The French Revolutionary Wars were a series of sweeping military conflicts lasting from 1792 until 1802 and resulting from the French Revolution. They pitted France against Great Britain, Austria, Prussia, Russia, and several other monarchies. They are divided into two periods: the First Coalition (1792–97) and the Second Coalition (1798–1802). Initially confined to Europe, the fighting gradually assumed a global dimension. After a decade of constant warfare and aggressive diplomacy, France had conquered a wide array of territories, from the Italian Peninsula and the Low Countries in Europe to the Louisiana Territory in North America. French success in these conflicts ensured the spread of revolutionary principles over much of Europe.

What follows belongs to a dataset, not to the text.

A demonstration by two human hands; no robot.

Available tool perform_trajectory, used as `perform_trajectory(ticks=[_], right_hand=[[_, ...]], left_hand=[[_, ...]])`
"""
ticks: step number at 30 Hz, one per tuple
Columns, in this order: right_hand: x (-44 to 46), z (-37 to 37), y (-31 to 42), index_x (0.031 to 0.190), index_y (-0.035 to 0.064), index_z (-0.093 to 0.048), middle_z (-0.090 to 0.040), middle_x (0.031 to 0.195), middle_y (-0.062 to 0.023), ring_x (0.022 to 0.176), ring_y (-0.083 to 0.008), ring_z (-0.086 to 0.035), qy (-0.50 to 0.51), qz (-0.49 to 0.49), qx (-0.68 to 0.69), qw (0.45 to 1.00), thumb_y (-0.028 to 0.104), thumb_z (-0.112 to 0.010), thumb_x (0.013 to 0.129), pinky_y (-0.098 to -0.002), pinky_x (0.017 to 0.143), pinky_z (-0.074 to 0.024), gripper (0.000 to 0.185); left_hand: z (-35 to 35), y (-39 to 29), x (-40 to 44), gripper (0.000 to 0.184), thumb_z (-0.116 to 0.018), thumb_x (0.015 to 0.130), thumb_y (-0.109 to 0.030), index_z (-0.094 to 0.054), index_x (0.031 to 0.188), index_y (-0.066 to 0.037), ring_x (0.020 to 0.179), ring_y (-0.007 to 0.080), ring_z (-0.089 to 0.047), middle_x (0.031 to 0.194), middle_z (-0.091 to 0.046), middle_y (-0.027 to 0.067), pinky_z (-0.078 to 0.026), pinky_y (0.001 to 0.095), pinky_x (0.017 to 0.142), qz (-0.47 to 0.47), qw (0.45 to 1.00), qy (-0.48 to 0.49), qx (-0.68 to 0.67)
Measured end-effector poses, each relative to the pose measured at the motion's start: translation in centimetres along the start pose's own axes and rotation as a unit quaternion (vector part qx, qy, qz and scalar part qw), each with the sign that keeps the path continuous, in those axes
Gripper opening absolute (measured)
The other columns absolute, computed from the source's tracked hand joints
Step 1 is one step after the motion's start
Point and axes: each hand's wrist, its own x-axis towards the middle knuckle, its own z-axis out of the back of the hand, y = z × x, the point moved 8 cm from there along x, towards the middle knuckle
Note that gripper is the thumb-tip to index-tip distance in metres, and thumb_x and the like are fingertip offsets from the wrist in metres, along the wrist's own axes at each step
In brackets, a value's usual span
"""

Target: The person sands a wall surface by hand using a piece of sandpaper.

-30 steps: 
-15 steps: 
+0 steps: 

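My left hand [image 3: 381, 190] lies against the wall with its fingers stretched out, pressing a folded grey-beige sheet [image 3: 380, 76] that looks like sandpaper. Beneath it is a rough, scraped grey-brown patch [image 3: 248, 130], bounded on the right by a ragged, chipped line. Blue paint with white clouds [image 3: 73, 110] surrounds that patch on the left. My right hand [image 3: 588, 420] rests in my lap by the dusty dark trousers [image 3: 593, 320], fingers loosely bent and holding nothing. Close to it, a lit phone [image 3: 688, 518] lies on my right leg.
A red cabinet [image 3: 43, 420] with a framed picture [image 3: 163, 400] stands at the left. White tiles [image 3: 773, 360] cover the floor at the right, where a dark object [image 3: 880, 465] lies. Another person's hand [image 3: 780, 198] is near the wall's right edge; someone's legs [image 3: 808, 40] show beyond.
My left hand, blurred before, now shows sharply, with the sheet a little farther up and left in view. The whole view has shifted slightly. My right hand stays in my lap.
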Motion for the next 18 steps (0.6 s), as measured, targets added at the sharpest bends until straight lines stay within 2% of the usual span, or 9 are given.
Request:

As early as 1791, Europe's other monarchies looked with outrage at the revolution and its upheavals. They considered whether they should intervene, either in support of King Louis XVI, to prevent the spread of revolution, or to take advantage of France's chaos. Anticipating an attack, France declared war on Prussia and Austria in the spring of 1792, and they responded with a coordinated invasion that was eventually turned back at the Battle of Valmy in September. This victory emboldened the National Convention to abolish the monarchy. A series of victories by the new French armies abruptly ended with defeat at Neerwinden in the spring of 1793. The French suffered other defeats in the remainder of the year. These difficult times allowed the Jacobins to rise to power and impose the Reign of Terror to unify the nation.
In 1794, the French's situation improved dramatically as huge victories at Fleurus against the Austrians and at the Black Mountain against the Spanish signaled the start of a new stage in the wars. By 1795, the French had captured the Austrian Netherlands and knocked Spain and Prussia out of the war with the Peace of Basel. A hitherto unknown general named Napoleon Bonaparte began his first campaign in Italy in April 1796. In less than a year, French armies under Napoleon decimated the Habsburg forces. They evicted them from the Italian peninsula, winning almost every battle and capturing 150,000 prisoners. With French forces marching towards Vienna, the Austrians sued for peace. They agreed to the Treaty of Campo Formio, ending the First Coalition against the Republic.
The War of the Second Coalition began in 1798 with the French invasion of Egypt, headed by Napoleon. The Allies took the opportunity presented by the French effort in the Middle East to regain territories lost from the First Coalition. The war began well for the Allies in Europe. They gradually pushed the French out of Italy. They invaded Switzerland – racking up victories at Magnano, Cassano, and Novi along the way. However, their efforts largely unraveled with the French victory at Zurich in September 1799, which caused Russia to drop out of the war. Meanwhile, Napoleon's forces annihilated a series of Egyptian and Ottoman armies at the battles of the Pyramids, Mount Tabor, and Abukir. These victories and the conquest of Egypt further enhanced Napoleon's popularity back in France. He returned in triumph in the fall of 1799. However, the Royal Navy had won the Battle of the Nile in 1798, further strengthening the Mediterranean's British control.
Napoleon's arrival from Egypt led to the fall of the Directory in the Coup of 18 Brumaire, with Napoleon installing himself as Consul. Napoleon then reorganized the French army and launched a new assault against the Austrians in Italy during the spring of 1800. This brought a decisive French victory at the Battle of Marengo in June 1800, after which the Austrians withdrew from the peninsula once again. Another crushing French triumph at Hohenlinden in Bavaria forced the Austrians to seek peace for a second time, leading to the Treaty of Lunéville in 1801. With Austria and Russia out of the war, Britain found itself increasingly isolated. It agreed to the Treaty of Amiens with Napoleon's government in 1802, concluding the Revolutionary Wars. However, the lingering tensions proved too difficult to contain. The Napoleonic Wars began over a year later with the formation of the Third Coalition, continuing the series of Coalition Wars.